五十嵐威暢さんデザインのロゴネオン。渋谷店はPだったがこちらはO。文字の選択に法則があるのだろうか。それとも、じつは5文字すべてが館内に点在しているのだろうか。
映画『JUNK HEAD』を鑑賞した。場所は心斎橋パルコにあるイオンシネマシアタス心斎橋。3月16日にオープンしたばかりだそうだが、じつに不思議なシネコンだった。
部屋は7つあるのだが、一番大きな部屋で80席しかない。平均すれば一室50席程度しかなく、テアトル梅田のシアター2より小さい。『JUNK HEAD』を上映する位なので、マイナー作品専門のシネコンでよいのではと思うが、『騙し絵の牙』を上映する位なのでそのつもりはないのだろう。でも果たしてこの劇場でメジャー作品や大作を観ようと思うだろうか。
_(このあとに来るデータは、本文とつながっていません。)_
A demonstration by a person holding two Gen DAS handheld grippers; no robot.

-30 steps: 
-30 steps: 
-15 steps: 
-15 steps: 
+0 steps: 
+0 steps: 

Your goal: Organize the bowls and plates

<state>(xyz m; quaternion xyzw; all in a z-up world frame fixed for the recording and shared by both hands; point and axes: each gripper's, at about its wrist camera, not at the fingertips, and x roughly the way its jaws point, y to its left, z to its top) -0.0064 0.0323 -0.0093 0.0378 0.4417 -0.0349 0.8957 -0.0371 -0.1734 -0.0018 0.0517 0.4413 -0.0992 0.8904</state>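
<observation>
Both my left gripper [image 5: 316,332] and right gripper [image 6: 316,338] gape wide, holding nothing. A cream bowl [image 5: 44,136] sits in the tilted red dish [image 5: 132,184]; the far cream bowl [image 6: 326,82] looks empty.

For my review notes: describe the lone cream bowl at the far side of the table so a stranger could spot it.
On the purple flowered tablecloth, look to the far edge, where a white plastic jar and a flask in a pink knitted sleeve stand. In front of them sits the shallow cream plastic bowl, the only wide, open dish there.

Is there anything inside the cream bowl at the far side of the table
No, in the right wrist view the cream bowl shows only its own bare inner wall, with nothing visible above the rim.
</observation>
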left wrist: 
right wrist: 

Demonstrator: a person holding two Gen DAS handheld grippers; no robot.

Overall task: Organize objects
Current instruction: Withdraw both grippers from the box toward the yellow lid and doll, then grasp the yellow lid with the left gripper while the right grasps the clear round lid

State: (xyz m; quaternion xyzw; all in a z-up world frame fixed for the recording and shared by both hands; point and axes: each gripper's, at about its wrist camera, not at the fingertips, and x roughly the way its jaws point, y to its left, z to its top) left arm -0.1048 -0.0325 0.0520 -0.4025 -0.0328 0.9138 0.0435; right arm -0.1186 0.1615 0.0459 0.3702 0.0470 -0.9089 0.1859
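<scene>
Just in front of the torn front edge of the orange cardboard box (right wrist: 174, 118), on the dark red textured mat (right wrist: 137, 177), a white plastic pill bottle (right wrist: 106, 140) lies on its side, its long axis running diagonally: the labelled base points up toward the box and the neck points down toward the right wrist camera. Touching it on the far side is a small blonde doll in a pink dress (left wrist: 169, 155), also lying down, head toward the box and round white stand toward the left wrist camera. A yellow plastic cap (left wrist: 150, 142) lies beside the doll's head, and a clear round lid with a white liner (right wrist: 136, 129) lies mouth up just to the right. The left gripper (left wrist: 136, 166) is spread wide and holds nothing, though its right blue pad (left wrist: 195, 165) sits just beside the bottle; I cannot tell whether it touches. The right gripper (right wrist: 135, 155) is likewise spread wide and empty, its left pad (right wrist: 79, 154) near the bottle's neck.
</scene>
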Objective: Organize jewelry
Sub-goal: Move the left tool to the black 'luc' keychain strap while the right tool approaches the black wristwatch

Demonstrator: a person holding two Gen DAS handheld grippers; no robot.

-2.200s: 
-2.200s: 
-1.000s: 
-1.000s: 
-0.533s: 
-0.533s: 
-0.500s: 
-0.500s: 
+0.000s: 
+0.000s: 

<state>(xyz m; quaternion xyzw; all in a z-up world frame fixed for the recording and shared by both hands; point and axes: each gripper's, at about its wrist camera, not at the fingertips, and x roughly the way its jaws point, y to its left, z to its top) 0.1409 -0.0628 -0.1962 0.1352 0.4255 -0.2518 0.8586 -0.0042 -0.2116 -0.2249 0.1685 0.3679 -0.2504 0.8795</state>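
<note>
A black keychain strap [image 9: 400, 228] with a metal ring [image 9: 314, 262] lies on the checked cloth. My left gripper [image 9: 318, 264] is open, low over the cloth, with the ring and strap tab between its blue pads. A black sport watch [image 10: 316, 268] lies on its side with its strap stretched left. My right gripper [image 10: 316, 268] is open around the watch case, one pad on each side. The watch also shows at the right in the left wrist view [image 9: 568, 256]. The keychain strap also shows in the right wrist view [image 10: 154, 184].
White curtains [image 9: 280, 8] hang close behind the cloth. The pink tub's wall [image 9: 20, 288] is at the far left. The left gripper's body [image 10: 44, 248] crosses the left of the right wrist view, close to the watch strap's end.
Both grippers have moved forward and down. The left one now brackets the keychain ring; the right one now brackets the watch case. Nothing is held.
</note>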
心斎橋パルコは、新築ではなくそごう心斎橋店だったビルに入居している。劇場は12階だが、そごうだった時は普通の売場だったので、柱がたくさん並んでいる。部屋を大きくすれば柱が出てきてしまうので、小さく区切らざるを得なかったのだろう。普通の売場なので階が低く、床の傾斜を設けることができない。入った部屋は段が1段しかついていなかった。
最後列に特料席が並んでいたが、一番観やすいからではなく、テーブルを回転させなければならないからだろう。この劇場なら最後列でも観やすさは劣らない。最前列も特別席のようだが、追加料金がいらないのは、寝そべらないと画角に入らないからだろう。
共用部のインテリアは手が込んでいたが、ロビーは照明が昼光色なのか、白い仕上が寒々しかった。大理石と思っていた床はカーペットだったが、白いカーペットなど狂気の沙汰。部屋のインテリアは黒で、特料席の背面のみアラベスク模様。天井はグラスウール現しで、ガラスクロスの押さえピンに興覚め。天井が低いのでLEDのダウンライトがまぶしかった。唯一感心したのは、一般席も座席の間に仕切板がついていて、肘掛が両側についていたところ。席がひとつ飛ばしになっていたのもよかった。お達しの有無など関係なく、離隔を取るのは当然だと思う。
映画のことを書いていなかった。人形によるストップモーション・アニメで、舞台や世界感、人形や美術の造形が好みだった。作者の本業が内装業というところが気に入ったし、たった一人で7年もかけて制作したというところに共感を覚えた。